CPU time (but not “API dollars spent” or “queue messages processed”)
Error rate (but not “which agent failed on which stage”)

You need application-level monitoring. You need to know the shape of your pipeline’s work over time.

The Naive Approach Fails

The obvious solution: add monitoring queries to your cron. Every time the cron fires, run some COUNT(*) queries against your D1 tables, build a health object, and store it somewhere. You want to know how many apps you have, how many are enriched, how many keywords are pending, what the API cost trend looks like.

// The approach that seems reasonable but isn't
async function computeHealth(db: D1Database): Promise<HealthSnapshot> {
  const [totalApps, enrichedApps, pendingApps, totalKeywords] = await Promise.all([
    db.prepare('SELECT COUNT(*) as n FROM app_registry').first<{ n: number }>(),
    db.prepare("SELECT COUNT(*) as n FROM app_registry WHERE enrichment_source = 'scraper'").first<{ n: number }>(),
    db.prepare('SELECT COUNT(*) as n FROM app_registry WHERE enriched_at IS NULL').first<{ n: number }>(),
    db.prepare('SELECT COUNT(*) as n FROM crawl_keywords').first<{ n: number }>(),
    // ... 17 more queries
  ]);

  return {
    apps: { total: totalApps?.n ?? 0, enriched: enrichedApps?.n ?? 0 },
    // ...
  };
}

This looks fine. Each query is simple.

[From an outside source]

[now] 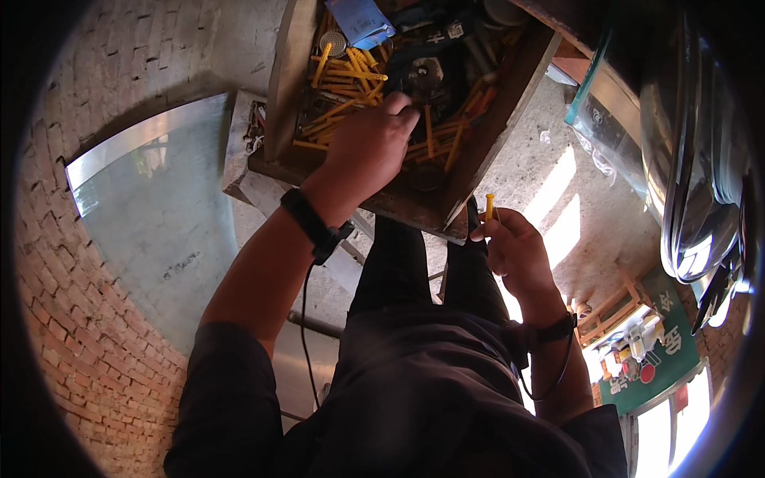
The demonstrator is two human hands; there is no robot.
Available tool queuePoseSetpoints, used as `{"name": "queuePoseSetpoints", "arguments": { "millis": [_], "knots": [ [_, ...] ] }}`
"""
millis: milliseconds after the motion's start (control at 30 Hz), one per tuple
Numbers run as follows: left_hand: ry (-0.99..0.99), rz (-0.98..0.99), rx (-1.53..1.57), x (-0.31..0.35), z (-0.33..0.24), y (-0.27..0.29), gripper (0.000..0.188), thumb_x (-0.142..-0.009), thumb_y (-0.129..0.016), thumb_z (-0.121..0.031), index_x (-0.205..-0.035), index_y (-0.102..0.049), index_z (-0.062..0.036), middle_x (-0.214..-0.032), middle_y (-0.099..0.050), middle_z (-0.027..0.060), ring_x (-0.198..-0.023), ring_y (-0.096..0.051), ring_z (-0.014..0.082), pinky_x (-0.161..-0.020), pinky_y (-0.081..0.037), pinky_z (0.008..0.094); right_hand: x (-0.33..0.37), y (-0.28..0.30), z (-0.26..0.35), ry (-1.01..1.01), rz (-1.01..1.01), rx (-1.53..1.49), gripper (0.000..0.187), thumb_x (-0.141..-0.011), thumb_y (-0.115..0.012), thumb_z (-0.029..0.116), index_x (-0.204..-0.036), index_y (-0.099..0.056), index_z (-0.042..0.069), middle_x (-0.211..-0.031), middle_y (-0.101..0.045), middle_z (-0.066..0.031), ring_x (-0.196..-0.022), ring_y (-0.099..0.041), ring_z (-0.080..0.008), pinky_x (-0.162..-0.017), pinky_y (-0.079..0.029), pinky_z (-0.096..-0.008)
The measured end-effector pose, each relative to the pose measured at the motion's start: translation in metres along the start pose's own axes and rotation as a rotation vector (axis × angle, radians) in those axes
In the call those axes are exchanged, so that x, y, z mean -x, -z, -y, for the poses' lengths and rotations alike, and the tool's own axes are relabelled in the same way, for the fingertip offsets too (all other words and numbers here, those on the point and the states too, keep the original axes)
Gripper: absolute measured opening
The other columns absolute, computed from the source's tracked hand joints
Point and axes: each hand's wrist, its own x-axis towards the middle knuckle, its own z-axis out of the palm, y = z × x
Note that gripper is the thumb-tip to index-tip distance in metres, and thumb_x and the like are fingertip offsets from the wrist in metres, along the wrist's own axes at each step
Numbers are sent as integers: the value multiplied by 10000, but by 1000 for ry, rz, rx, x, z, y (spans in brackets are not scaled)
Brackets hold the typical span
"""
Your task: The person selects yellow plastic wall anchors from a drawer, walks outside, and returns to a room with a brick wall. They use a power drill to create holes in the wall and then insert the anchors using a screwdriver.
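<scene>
Yellow plastic wall plug (pixel 489 205): at 3 o'clock of wooden box (pixel 510 94), pinched upright in right hand (pixel 516 248). Likely light, stiff, ribbed; hold mid-shaft. Left hand (pixel 368 148) in box, fingers closing among loose plugs (pixel 344 73); its grip cannot be judged.

Two hands in the shot: the left hand (pixel 370 147) down in one wooden box (pixel 478 159), the right hand (pixel 514 251) pinching one yellow wall plug (pixel 489 205). Loose yellow plugs (pixel 351 72) in that box, well over a dozen, too tangled to count exactly. Two wristbands (pixel 312 223), one per wrist.
</scene>
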Motion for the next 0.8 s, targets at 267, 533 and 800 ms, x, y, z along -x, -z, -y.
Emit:
{"name": "queuePoseSetpoints", "arguments": {
  "millis": [267,533,800],
  "knots": [
    [28,102,-83,24,13,14,166,-786,-666,-96,-942,-610,-97,-992,-590,53,-829,-636,278,-660,-529,392,4,0,5,22,6,18,180,-956,-527,103,-1099,-568,2,-843,-661,-109,-409,-355,-28,-362,-272,-179],
    [50,13,177,48,-2,30,121,-793,-674,-97,-896,-611,-82,-910,-609,79,-735,-639,298,-611,-512,376,2,4,4,42,47,11,181,-956,-526,102,-1092,-562,-11,-846,-660,-111,-406,-353,-27,-360,-266,-177],
    [-102,-24,441,39,-46,11,120,-800,-665,-79,-900,-598,-74,-879,-581,58,-726,-625,264,-603,-500,351,-2,-6,8,-3,43,47,203,-951,-527,102,-1111,-551,-20,-857,-659,-103,-413,-356,-23,-365,-265,-170]
  ]
}}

They run in parallel. The results are useful. What could go wrong?

Everything, once the database grows.

D1’s Row Read Model

D1 charges by rows read, not by queries executed. A COUNT(*) on a table with 100 rows reads 100 rows. A COUNT(*) on a table with 500,000 rows reads 500,000 rows. There is no shortcut — D1 (SQLite under the hood) does a full table scan for COUNT(*) unless you have a covering index that matches the WHERE clause.

The math gets ugly fast:

21 queries per cron tick
Each query scans a portion of a database with 500,000+ total rows
Average rows read per tick: ~2,000,000
Ticks per day: 1,440 (every minute)
Rows read per day: 2.88 billion
Rows read per week: 20.16 billion
D1 included free: 25 billion per month

A single week of monitoring can consume 80% of your monthly row read allowance. Two weeks and you are paying overages.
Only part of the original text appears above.